» **What is required**:
Your answer should consist of the lines in the following data that contain "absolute".

Dataset content below:

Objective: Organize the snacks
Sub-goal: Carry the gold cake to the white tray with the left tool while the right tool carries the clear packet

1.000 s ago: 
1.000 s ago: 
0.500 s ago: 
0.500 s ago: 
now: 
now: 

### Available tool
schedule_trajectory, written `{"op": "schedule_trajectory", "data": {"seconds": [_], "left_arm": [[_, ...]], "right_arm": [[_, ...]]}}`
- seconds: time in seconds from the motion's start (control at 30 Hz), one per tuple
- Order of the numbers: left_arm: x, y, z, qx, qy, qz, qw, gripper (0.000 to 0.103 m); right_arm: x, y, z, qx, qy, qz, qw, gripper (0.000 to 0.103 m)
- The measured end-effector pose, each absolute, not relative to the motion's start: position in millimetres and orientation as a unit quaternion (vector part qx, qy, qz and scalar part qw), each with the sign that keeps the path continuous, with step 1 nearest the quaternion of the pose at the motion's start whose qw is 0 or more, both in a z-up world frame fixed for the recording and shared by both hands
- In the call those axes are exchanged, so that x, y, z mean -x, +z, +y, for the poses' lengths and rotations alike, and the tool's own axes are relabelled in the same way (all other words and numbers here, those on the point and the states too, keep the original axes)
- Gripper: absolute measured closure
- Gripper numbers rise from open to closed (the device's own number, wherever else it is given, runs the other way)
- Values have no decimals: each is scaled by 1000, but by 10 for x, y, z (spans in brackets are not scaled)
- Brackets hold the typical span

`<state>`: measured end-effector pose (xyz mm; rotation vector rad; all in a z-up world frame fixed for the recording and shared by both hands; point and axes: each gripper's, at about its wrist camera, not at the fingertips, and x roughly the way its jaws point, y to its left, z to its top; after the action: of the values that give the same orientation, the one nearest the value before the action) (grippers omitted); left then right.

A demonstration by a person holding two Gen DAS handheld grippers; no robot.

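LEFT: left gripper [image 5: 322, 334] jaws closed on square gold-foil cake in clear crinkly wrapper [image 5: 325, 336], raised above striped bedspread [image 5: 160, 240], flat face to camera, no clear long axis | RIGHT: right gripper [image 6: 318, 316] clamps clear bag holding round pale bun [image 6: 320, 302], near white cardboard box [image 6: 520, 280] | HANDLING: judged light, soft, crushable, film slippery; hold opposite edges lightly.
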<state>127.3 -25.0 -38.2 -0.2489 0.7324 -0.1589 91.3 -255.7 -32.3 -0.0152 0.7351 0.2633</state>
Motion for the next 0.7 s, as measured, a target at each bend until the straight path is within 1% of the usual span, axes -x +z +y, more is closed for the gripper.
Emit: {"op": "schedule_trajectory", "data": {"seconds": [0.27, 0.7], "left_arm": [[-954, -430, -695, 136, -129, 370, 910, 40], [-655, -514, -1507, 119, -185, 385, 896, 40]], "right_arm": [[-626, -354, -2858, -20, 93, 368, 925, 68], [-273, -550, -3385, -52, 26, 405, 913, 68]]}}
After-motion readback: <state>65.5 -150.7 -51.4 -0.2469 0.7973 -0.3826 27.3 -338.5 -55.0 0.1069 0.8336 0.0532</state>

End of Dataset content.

» **Exercise solution**:
- The measured end-effector pose, each absolute, not relative to the motion's start: position in millimetres and orientation as a unit quaternion (vector part qx, qy, qz and scalar part qw), each with the sign that keeps the path continuous, with step 1 nearest the quaternion of the pose at the motion's start whose qw is 0 or more, both in a z-up world frame fixed for the recording and shared by both hands
- Gripper: absolute measured closure

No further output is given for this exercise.